O presidente Lula estava com tudo preparado para ganhar a visita à China, mas errou ao falar e ao não falar. Não quis dar entrevista à imprensa brasileira, hábito que até os ditadores militares seguiam quando em viagem ao exterior. No dia seguinte, pediu desculpas. Fez improvisos infelizes, que mostraram pouca sabedoria para lidar com as relações internacionais. Isso é espantoso, diante da experiência de Lula em seu terceiro mandato.
Não é necessário dar gritos de independência em relação aos Estados Unidos, só por estar em solo chinês. Nessa altura da nossa maturidade como potência regional, o Brasil deve estar bem com as principais potências mundiais. Isso é um clássico do Itamaraty.
A volta do Brasil ao cenário internacional é um alívio. Quem se lembra do que foi a relação do governo Bolsonaro com a China sabe que o avanço agora é extraordinário. Naquele mandato, a relação com o nosso principal parceiro esteve marcada por agressões infantis, delírios persecutórios, postagens ofensivas nas redes sociais.
Lula foi a Pequim para restabelecer o nível adequado das relações com a China. O fato de a viagem ter sido remarcada rapidamente teve forte significado diplomático. Mostrou que para ambos os países a visita era relevante.
A declaração do presidente contra o dólar não faz sentido algum. Ninguém precisa perder noite de sono se perguntando por que o dólar é a moeda mais usada no comércio internacional. Não existe qualquer obrigação de se transacionar com o dólar, mas tem sido a moeda de referência, porque tem mais liquidez e um emissor confiável.
É natural, também, a busca de mais diversidade monetária no comércio internacional.

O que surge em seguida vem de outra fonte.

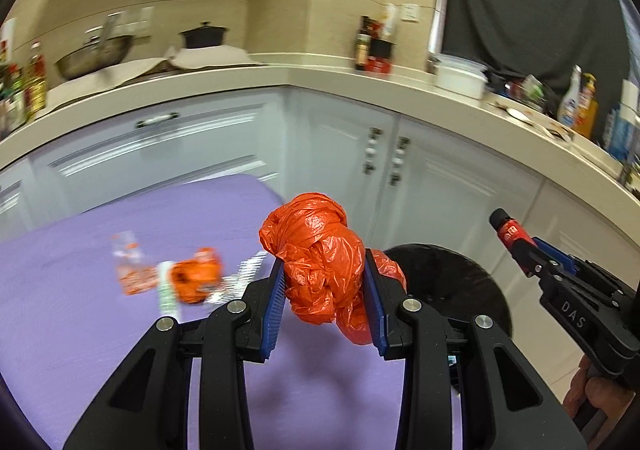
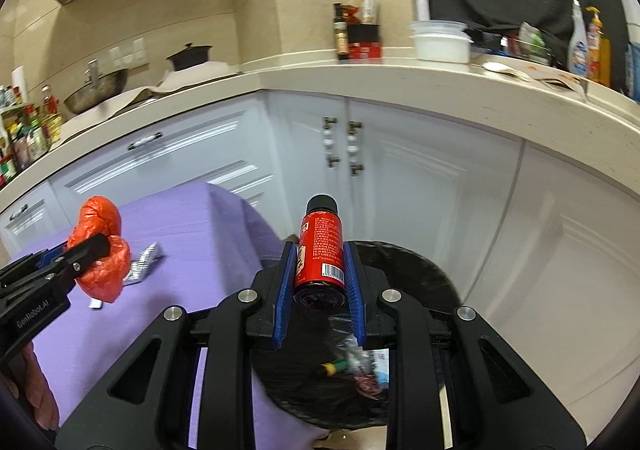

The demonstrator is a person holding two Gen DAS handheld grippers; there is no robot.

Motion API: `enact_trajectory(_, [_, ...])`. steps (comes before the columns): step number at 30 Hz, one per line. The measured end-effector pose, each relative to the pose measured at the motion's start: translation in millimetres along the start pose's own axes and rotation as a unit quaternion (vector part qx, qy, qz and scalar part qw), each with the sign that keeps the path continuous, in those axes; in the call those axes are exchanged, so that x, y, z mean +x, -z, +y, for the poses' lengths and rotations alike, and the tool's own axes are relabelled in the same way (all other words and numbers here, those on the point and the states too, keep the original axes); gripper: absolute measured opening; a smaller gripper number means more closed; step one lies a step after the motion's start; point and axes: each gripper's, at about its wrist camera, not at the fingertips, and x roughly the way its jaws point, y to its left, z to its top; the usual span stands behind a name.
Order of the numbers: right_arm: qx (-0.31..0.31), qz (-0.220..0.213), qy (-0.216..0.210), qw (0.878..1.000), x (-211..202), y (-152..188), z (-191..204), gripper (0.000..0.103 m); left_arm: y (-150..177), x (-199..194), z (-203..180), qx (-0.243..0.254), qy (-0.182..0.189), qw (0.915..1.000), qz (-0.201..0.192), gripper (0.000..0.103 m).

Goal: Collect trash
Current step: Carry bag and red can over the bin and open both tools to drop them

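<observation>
My left gripper (image 1: 325, 270) is shut on a crumpled orange plastic bag (image 1: 320, 250), held above the right edge of the purple table (image 1: 120, 330); it also shows in the right wrist view (image 2: 100, 246). My right gripper (image 2: 320, 262) is shut on a small red bottle (image 2: 320, 254) with a black cap, held over the black-lined trash bin (image 2: 404, 270). The bottle also shows in the left wrist view (image 1: 510, 230), beyond the bin (image 1: 452, 278). Orange wrappers (image 1: 192, 274) and a foil blister pack (image 2: 142, 262) lie on the table.
White cabinets (image 2: 400, 178) under a beige L-shaped counter (image 2: 360, 78) stand behind the table and bin. The counter carries a wok, a black pot, sauce bottles, white bowls and cleaner bottles. Some trash lies inside the bin (image 2: 352, 370).
</observation>
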Motion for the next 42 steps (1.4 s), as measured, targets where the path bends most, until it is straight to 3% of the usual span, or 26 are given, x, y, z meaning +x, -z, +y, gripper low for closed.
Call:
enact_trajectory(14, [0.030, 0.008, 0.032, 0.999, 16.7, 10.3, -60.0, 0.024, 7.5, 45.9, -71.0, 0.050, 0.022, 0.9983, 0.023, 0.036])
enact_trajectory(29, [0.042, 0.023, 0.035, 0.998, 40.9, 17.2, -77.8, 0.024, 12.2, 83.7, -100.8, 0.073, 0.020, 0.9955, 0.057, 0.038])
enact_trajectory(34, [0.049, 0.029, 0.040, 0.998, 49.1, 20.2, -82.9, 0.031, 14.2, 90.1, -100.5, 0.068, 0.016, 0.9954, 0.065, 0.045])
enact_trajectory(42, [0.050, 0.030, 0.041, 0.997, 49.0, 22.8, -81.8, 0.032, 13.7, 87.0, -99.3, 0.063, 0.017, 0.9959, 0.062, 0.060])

Aliás, isso já está acontecendo com muitos acordos feitos para transações nas moedas dos países que estão comprando e vendendo entre si, um deles firmado em março entre o Banco Central brasileiro e o BC chinês.
A visita à Huawei é compreensível, porque a empresa é fornecedora da telefonia brasileira há décadas. Mas eram desnecessárias a declaração de que estava ali para dar uma “demonstração de que não temos preconceito em nossas relações com os chineses” e a afirmação de que “ninguém vai proibir que o Brasil aprimore sua relação com a China”.
É meio patético ficar na China mandando recados desaforados para os Estados Unidos. Não é uma questão de escolha entre a China e os Estados Unidos. O desejável é ter boas relações com ambos.
Em outro momento infeliz, Lula atacou o FMI na posse da ex-presidente Dilma Roussef no comando do Banco do Brics, dizendo que a instituição “asfixia” os países. O FMI é um fundo do qual fazemos parte, não somos mais um país com dívida externa e o Fundo não é mais aquele. Ele mudou muito sua visão de mundo. Essa é uma crítica datada e envelhecida.
De novo, é o Brasil se colocando em patamar inferior ao que já alcançou. A propósito, o diretor do Departamento do Hemisfério Ocidental do FMI, Nigel Chalk, se disse “entusiasmado” com o arcabouço fiscal, porque é um plano, segundo ele, de equilíbrio fiscal mas “consciente das necessidades sociais do país”.
Claro que a declaração de Lula foi feita para agradar a Argentina, tanto que o presidente Alberto Fernández agradeceu. Só que a Argentina cavou com erros seriais o buraco no qual caiu. Não acumulou reservas durante o boom das commodities, como fez o Brasil. Podia tê-lo feito porque também é exportadora dessas mercadorias.
Em 2010, a então presidente Cristina Kirchner acabou com a independência do Banco Central e demitiu o presidente da instituição por decreto, porque queria que o BC financiasse gastos de custeio. Sem reservas e com dívidas, o país fez vários acordos com o FMI e nunca os cumpriu. Hoje, está com inflação de 100%. No Brasil, ela caiu abaixo de 5%. Semana passada, enquanto a moeda argentina descia a nível recorde, o real se valorizava.
O Brasil aderiu “firmemente” ao princípio de que Taiwan pertence à China. Era o que a China queria. Em contrapartida, o Brasil queria o apoio dos chineses à velha pretensão de ter uma cadeira permanente no Conselho de Segurança da ONU.
Recebeu apenas um apoio para que o Conselho seja mais representativo, tenha países em desenvolvimento e que o Brasil tenha um papel mais “proeminente” nas Nações Unidas. Ou seja, o Brasil entregou tudo, até a adesão a um desfecho que pode ser violento, e recebeu de volta um apoio bem mais fraco do que o pretendido.